Hommage à Jean Ziegler (1934–2026)

Hommage à Jean Ziegler (1934–2026)

Jean Ziegler, professeur au Département de sociologie de 1975 à 2002, a marqué durablement l'Université de Genève et bien au-delà par l’ampleur de sa pensée et la force de son engagement intellectuel.

L’universitaire

Pendant près de trois décennies, Jean Ziegler a formé des générations d’étudiant·es en sciences économiques et sociales. Outre le cours d’introduction à la sociologie, ses enseignements portaient sur les relations Nord-Sud, le système capitaliste mondial, la sociologie politique, les dynamiques du Tiers-Monde et la souveraineté alimentaire – autant de thématiques qui dessinaient un programme intellectuel cohérent et exigeant. Orateur hors pair, il avait le don de captiver ses auditoires, suscitant la réflexion et le débat jusque chez les plus sceptiques à l’égard de ses thèses.

Ses premiers travaux – citons Sociologie de la nouvelle Afrique (1964) ou Les Vivants et la Mort (1975) – témoignent d’un sociologue ancré dans l’enquête empirique et la réflexion théorique, attentif aux dynamiques postcoloniales comme aux questions existentielles traversant les sociétés contemporaines. Avec Une Suisse au-dessus de tout soupçon (1976), il opère un tournant décisif en faisant porter son regard critique sur son propre pays, ouvrant la voie à l’œuvre engagée qui fera sa renommée internationale.
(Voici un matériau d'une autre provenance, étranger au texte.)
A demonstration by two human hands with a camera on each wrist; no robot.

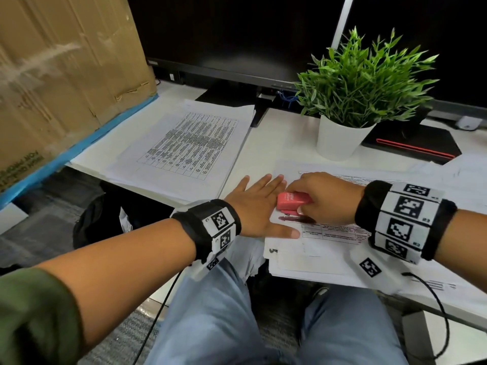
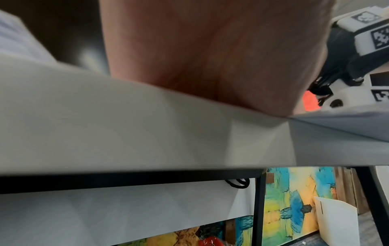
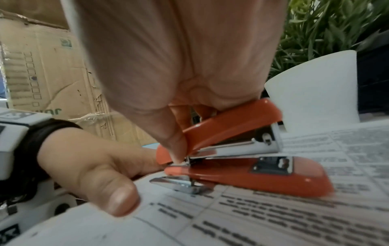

L’ouvrage provoqua un séisme dans le débat public helvétique et imposa Jean Ziegler comme une voix incontournable – autant contestée qu’admirée – de la vie intellectuelle suisse.

Plusieurs universités lui ont d’ailleurs décerné le titre de docteur Honoris Causa, saluant à la fois la portée de ses travaux et son implication au service de la justice sociale.

L’intellectuel engagé

Mais Jean Ziegler fut aussi – et indissociablement – un penseur qui refusait de séparer l’analyse du monde de l’action sur celui-ci. Précurseur dans l’étude des processus néocoloniaux d’exploitation, il a placé au cœur de ses recherches la voix des populations déshéritées du Sud global. Ses très nombreux ouvrages, traduits et diffusés à l’international, ont constitué autant d’actes de dénonciation des mécanismes par lesquels les puissants perpétuent la misère et la dépendance – convaincu que « l’intellectuel n’existe pas pour lui-même » mais doit produire du sens au service de qui lutte pour une société plus juste.

Conseiller national de 1987 à 1999, puis Rapporteur spécial des Nations Unies pour le droit à l’alimentation, il a porté ces combats dans l’arène politique fédérale comme sur la scène internationale, incarnant ce qu’il nommait lui-même un « intellectuel organique du mouvement social ». De Genève à New York, des amphithéâtres aux tribunes onusiennes, il a défendu avec constance la même conviction : que le rôle critique de  l'universitaire engagé demeure plus nécessaire que jamais face aux injustices structurelles du monde contemporain.

Un héritage

Le 30 mai 2002, Jean Ziegler prononçait sa leçon d’adieu dans un auditoire d’Uni Mail archicomble, devant un parterre mêlant ambassadeurs, personnalités politiques, professeur·es et étudiant·es. Le titre qu’il avait choisi – « Comprendre le monde, changer le monde : à quoi sert un intellectuel ? » – résume à lui seul la question qu’il n’a cessé de poser tout au long de sa carrière, et qu’il lègue à notre discipline.

Jean Ziegler n’a jamais laissé indifférent. Sa posture invitait à réfléchir sur le positionnement épistémologique de la sociologie, sur les liens entre théorie et pratique, et sur la responsabilité des chercheur·ses face aux réalités analysées. Il laisse au Département de sociologie l’héritage d’une exigence : celle d’une science sociale lucide, engagée, qui ne détourne pas le regard.

Le Département de sociologie salue la mémoire d’un professeur dont la pensée et l’engagement ont profondément marqué notre discipline et notre institution.